ニコラス・スタンダート氏(ルーヴェン・カトリック大学教授)による、ライオネル・ジェンセン氏(ノートルダム大学教授)著『コンフューシャニズムの創作』(デューク大学出版会、1997年)の書評。若い研究者に勧められて読んでみました。原著を読んでいない上に、宣教師関連の資料も言語も皆目分からぬ門外漢ながら、なかなか楽しんで読めました。

「コンフューシャニズム Confucianism」は、しばしば漢語の「儒」「儒教」に対応する英訳語として用いられる語彙ですが、原著は、この語彙がイエズス会士による創作であり、訳語として問題有り、と主張しているようです。「儒」という漢語自体、時代や文脈によってさまざまが意味を持っているのだから、コンフューシャニズムという色づけされた言葉を用いるのはよくない、と。

スタンダート氏は、ジェンセン氏の主張を認めつつも、「コンフューシャニズムという訳語は、17世紀のイエズス会士の創作だ」という彼の説を反駁しています。

スタンダート氏は、17世紀のイエズス会士のテクストに、その語が用いられていないことを指摘します。徐光啓(1562-1633)の「絶佛補儒(キリスト教は仏教を追い払うが、儒教を補う)」という有名な言葉を、宣教師のモンテーロは、どう訳したか。それは、“Idola resecat, Literatorum legem supplet”であって、ここには「儒」に当たる語として“Literatorum legem”、英語で言うなら“law of the literati”(知識人たちの法)が用いられており、ジェンセン氏のいうような“Confucianism”の語は用いられていないではないか。これがスタンダート氏の批判です。またスタンダート氏は、“Confucianism”の語は、19世紀になって用いられるようになった、とも言い添えています。

イエズス会士たちは、「儒」をイタリア語の“la legge de’ letterati”(知識人たちの教え)と呼んだり、ラテン語の“secta”(流派)と呼んだりしていて、固定化した呼び名はなく、「コンフューシャニズムという凝り固まった訳語をイエズス会士が当てた」という事実はまったくなかった、とスタンダート氏はいっています。
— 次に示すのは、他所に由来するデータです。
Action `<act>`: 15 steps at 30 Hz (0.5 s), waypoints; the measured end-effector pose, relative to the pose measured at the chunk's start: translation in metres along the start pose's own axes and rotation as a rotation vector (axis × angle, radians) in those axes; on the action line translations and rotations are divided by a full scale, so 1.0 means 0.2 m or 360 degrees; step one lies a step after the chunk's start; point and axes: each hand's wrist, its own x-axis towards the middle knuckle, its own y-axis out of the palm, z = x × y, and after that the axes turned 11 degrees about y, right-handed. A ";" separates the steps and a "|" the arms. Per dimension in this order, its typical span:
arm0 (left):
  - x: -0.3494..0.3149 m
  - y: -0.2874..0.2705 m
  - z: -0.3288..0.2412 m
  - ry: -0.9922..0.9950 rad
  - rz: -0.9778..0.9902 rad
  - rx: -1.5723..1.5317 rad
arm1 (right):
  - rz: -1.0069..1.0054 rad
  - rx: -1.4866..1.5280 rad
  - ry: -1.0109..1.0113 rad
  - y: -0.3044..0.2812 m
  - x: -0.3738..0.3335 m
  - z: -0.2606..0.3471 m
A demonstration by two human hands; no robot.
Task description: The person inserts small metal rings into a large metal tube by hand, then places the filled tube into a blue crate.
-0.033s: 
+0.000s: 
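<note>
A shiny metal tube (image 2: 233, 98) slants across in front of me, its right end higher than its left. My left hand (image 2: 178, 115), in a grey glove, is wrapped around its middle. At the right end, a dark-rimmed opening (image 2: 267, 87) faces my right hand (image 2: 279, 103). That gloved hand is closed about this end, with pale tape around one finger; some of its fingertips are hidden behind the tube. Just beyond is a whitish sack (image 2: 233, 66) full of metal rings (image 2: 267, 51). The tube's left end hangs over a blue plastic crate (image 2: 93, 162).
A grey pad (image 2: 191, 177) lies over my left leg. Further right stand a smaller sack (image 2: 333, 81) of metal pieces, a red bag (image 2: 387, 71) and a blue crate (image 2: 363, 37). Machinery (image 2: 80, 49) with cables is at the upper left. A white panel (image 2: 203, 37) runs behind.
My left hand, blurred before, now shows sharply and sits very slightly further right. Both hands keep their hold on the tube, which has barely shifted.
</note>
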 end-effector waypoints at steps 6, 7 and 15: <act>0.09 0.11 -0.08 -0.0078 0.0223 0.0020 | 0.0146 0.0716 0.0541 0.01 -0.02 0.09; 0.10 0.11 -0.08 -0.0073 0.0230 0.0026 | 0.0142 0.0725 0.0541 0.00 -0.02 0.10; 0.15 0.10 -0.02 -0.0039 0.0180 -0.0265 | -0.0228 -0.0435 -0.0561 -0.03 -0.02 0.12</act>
また、孔子の英訳はConfuciusで、これはイエズス会士たちのテクストに見え、「孔夫子」の音訳語と考えられていますが、ジェンセン氏は、「当時の中国側の資料では、孔夫子という言い方は一般的でなく、これもイエズス会士の造語」とします。これに対して、スタンダート氏は、イエズス会士たちが当時の中国社会に深く関与して活動を行っていたことを考えると、書面語としてではなく、口語として「孔夫子」の語があったと考えるのが自然、と論じています。

スタンダート氏の議論は、さらに「宣教師たちがどのように儒教をとらえたか」という点に向かいます。当時、イエズス会士は、宗教を「正しい宗教」と「誤った宗教」とに分けたが、儒教については、その二分法の埒外に位置する、文明的、政治的、哲学的なものとしてとらえていた、そのようにいっています。

イエズス会士たちは、コンフューシャニズムという固定観念を創作したのではない。そうではなく、興味深い儒教観を資料にのこしているのだ。この書評を通じて、そのようなことを知りました。
いずれ、ジェンセン氏の原著も、機会を見つけて読んでみたいものです。

  • 書評は、Nicolas Standaert, “The Jesuits Did NOT Manufacture “Confucianism””, East Asian Science, Technology, and Medicine (EASTM), 16, 1999, pp.115-132。
  • 原著は、Lionel Jensen, Manufacturing Confucianism, Durham, NC: Duke Univ. Press, 1997。